* _What is needed_: Please repeat exactly the lines below from the one containing "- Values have" down to the one containing "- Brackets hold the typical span", both included, and nothing else.

* _Data extract_:
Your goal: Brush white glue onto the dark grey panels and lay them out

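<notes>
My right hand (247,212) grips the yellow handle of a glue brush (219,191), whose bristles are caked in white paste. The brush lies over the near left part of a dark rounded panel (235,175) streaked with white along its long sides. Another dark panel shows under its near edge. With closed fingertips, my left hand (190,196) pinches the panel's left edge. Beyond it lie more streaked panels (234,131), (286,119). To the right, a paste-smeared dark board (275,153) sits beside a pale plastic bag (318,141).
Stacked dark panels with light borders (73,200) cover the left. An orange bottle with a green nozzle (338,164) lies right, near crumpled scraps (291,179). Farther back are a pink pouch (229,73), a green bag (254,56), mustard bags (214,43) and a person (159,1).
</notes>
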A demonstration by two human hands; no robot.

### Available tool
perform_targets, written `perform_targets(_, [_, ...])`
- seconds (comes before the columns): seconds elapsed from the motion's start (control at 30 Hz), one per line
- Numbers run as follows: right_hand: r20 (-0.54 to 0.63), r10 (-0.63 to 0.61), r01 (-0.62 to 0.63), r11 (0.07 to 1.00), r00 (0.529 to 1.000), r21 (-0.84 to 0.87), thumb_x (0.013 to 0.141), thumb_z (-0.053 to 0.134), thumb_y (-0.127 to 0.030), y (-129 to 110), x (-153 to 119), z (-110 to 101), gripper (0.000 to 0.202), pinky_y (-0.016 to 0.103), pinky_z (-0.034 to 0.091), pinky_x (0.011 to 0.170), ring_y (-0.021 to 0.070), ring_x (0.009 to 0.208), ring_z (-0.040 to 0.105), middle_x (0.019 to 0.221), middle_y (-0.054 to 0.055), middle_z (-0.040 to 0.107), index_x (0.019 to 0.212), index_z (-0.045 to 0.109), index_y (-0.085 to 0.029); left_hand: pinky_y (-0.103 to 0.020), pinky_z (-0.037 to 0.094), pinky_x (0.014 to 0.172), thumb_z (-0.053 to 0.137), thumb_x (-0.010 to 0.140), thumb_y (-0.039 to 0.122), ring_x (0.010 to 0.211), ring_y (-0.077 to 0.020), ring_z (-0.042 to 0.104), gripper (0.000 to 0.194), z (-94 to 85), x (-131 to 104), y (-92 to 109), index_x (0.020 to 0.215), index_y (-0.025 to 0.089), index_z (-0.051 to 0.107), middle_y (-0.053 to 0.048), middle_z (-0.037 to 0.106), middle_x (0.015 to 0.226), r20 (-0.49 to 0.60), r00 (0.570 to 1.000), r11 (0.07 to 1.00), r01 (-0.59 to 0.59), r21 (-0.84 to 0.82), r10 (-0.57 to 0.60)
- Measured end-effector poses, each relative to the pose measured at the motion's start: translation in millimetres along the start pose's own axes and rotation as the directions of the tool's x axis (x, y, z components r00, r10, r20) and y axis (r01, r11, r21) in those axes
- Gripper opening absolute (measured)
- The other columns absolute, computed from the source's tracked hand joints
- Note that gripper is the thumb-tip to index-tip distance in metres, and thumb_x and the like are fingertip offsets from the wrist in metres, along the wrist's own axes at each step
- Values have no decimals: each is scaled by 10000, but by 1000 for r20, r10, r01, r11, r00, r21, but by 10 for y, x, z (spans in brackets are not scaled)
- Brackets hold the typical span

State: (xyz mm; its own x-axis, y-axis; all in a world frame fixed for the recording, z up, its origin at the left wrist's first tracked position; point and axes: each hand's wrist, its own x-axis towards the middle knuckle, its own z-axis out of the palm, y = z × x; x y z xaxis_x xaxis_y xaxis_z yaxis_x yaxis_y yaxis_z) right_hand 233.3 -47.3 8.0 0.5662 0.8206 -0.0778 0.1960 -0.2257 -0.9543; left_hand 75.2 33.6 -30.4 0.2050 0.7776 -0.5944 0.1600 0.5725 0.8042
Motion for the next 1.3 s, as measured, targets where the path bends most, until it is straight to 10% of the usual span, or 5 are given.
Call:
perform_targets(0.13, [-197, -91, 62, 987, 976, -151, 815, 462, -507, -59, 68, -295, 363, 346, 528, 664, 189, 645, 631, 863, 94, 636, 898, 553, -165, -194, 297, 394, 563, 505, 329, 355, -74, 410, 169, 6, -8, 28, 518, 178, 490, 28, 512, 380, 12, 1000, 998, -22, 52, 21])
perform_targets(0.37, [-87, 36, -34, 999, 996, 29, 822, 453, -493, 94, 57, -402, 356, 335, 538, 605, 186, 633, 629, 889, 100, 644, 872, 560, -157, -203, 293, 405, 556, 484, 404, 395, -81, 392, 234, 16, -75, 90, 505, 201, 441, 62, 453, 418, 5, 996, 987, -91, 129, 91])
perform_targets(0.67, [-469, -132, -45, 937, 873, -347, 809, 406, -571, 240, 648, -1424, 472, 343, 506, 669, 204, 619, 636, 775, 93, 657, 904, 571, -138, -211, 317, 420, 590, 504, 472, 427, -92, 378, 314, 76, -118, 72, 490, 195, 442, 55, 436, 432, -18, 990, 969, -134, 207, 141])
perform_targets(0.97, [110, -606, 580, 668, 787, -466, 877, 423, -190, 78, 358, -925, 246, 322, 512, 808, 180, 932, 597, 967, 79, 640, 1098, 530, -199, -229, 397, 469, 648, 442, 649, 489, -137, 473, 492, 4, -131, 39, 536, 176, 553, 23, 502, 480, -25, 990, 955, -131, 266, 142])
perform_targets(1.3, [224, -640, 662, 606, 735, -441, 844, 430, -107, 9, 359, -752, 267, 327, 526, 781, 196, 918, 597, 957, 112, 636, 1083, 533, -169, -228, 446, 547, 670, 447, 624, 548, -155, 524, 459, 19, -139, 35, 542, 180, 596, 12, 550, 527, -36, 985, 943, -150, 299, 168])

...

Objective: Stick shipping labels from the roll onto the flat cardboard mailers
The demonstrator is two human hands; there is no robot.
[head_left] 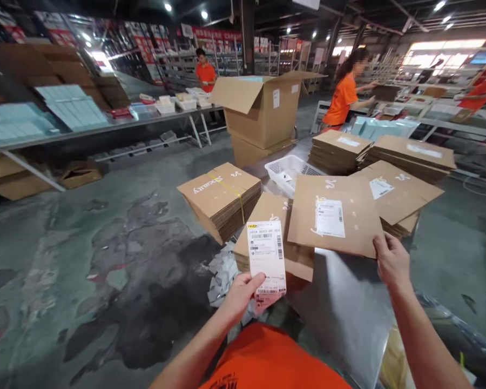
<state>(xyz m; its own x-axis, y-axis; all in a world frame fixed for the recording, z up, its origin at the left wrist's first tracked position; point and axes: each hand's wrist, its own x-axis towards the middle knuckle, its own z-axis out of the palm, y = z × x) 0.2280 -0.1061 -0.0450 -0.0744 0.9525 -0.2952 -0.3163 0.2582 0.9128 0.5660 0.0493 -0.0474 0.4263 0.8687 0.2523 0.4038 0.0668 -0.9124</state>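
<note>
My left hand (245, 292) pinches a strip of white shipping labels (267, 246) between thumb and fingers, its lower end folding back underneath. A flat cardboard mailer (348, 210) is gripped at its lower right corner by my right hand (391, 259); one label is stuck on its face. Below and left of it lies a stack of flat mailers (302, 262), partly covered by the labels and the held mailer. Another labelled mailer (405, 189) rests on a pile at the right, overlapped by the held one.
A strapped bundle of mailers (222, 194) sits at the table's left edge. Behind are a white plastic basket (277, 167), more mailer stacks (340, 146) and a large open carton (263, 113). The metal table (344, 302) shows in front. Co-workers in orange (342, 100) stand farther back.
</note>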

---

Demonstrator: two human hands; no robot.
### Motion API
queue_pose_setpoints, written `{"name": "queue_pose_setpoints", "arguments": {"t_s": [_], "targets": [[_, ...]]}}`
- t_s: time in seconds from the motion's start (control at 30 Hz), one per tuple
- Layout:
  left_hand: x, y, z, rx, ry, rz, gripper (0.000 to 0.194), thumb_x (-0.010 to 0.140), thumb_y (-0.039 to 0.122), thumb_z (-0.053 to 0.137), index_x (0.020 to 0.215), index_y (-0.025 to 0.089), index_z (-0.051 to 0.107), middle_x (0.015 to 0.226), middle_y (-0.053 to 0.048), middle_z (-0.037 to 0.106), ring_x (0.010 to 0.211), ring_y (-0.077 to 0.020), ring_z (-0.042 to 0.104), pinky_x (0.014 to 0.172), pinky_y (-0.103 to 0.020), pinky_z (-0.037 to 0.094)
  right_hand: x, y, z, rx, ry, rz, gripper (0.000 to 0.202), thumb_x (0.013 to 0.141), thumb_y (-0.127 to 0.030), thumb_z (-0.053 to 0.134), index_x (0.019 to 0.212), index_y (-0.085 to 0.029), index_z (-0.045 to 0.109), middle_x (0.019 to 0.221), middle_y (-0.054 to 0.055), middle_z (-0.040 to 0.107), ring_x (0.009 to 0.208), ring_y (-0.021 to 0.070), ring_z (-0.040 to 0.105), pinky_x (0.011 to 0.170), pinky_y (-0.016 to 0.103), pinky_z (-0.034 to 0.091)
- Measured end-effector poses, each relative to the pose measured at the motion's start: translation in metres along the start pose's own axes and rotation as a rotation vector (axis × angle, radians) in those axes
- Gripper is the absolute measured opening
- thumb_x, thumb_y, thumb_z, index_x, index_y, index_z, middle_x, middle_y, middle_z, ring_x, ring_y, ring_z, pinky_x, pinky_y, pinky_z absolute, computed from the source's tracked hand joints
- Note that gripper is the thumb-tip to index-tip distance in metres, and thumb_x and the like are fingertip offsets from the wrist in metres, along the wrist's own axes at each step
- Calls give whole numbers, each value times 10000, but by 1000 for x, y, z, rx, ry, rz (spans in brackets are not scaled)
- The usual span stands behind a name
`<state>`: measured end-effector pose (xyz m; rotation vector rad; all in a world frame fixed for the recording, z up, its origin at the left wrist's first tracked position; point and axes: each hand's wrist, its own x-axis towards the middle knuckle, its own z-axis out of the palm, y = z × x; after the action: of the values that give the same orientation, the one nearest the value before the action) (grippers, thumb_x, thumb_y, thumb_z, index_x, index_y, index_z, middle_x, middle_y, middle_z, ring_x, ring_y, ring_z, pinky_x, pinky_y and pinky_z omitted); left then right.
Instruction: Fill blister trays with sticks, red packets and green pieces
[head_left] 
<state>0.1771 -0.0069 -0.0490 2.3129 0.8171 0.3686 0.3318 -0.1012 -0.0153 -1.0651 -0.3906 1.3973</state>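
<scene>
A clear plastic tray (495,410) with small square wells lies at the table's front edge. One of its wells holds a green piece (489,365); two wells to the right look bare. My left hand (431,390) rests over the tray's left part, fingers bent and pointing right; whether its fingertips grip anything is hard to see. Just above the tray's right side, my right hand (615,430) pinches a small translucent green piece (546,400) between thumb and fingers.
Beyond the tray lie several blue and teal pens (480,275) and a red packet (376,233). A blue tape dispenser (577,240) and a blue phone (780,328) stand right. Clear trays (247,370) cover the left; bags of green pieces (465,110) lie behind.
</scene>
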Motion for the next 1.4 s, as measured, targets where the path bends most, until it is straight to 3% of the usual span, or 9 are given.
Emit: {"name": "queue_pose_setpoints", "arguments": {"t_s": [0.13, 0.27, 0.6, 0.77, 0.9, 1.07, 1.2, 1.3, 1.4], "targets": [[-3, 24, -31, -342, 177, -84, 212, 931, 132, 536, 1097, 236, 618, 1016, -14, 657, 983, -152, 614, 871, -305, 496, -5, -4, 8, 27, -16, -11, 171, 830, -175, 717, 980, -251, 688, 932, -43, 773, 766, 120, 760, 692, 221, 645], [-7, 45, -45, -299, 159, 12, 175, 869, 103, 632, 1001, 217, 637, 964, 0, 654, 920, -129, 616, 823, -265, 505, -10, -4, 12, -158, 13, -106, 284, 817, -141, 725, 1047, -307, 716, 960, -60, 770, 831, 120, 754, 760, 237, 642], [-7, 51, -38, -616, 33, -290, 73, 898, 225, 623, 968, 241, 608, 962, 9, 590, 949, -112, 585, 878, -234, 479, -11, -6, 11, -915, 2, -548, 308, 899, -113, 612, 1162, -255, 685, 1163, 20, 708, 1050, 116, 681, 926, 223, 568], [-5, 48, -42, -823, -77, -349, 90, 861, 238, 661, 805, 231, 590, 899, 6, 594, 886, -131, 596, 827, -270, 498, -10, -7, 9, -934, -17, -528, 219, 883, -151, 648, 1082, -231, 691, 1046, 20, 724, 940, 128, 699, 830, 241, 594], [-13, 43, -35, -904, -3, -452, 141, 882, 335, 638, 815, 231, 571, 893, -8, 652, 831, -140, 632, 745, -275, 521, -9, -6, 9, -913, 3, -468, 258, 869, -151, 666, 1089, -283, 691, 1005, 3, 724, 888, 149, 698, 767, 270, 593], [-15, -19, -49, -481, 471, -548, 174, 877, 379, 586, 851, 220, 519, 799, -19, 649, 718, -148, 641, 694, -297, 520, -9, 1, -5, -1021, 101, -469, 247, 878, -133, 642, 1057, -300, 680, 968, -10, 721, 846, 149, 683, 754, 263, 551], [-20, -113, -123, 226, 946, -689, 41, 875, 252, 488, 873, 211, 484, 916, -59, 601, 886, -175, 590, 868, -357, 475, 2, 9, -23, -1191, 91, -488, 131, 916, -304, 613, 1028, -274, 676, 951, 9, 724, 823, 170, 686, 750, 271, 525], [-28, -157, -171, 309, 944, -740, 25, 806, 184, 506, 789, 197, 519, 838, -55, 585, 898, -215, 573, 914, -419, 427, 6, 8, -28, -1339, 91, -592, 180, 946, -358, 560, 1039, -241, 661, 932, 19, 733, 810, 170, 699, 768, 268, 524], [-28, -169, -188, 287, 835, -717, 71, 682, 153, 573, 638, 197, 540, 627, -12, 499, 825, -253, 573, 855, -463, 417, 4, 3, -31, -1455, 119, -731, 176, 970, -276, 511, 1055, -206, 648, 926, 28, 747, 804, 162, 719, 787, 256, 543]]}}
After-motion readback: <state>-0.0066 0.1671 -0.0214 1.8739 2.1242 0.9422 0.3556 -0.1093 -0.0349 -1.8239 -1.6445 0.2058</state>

* _Answer for the task_:
- Values have no decimals: each is scaled by 10000, but by 1000 for r20, r10, r01, r11, r00, r21, but by 10 for y, x, z (spans in brackets are not scaled)
- Brackets hold the typical span

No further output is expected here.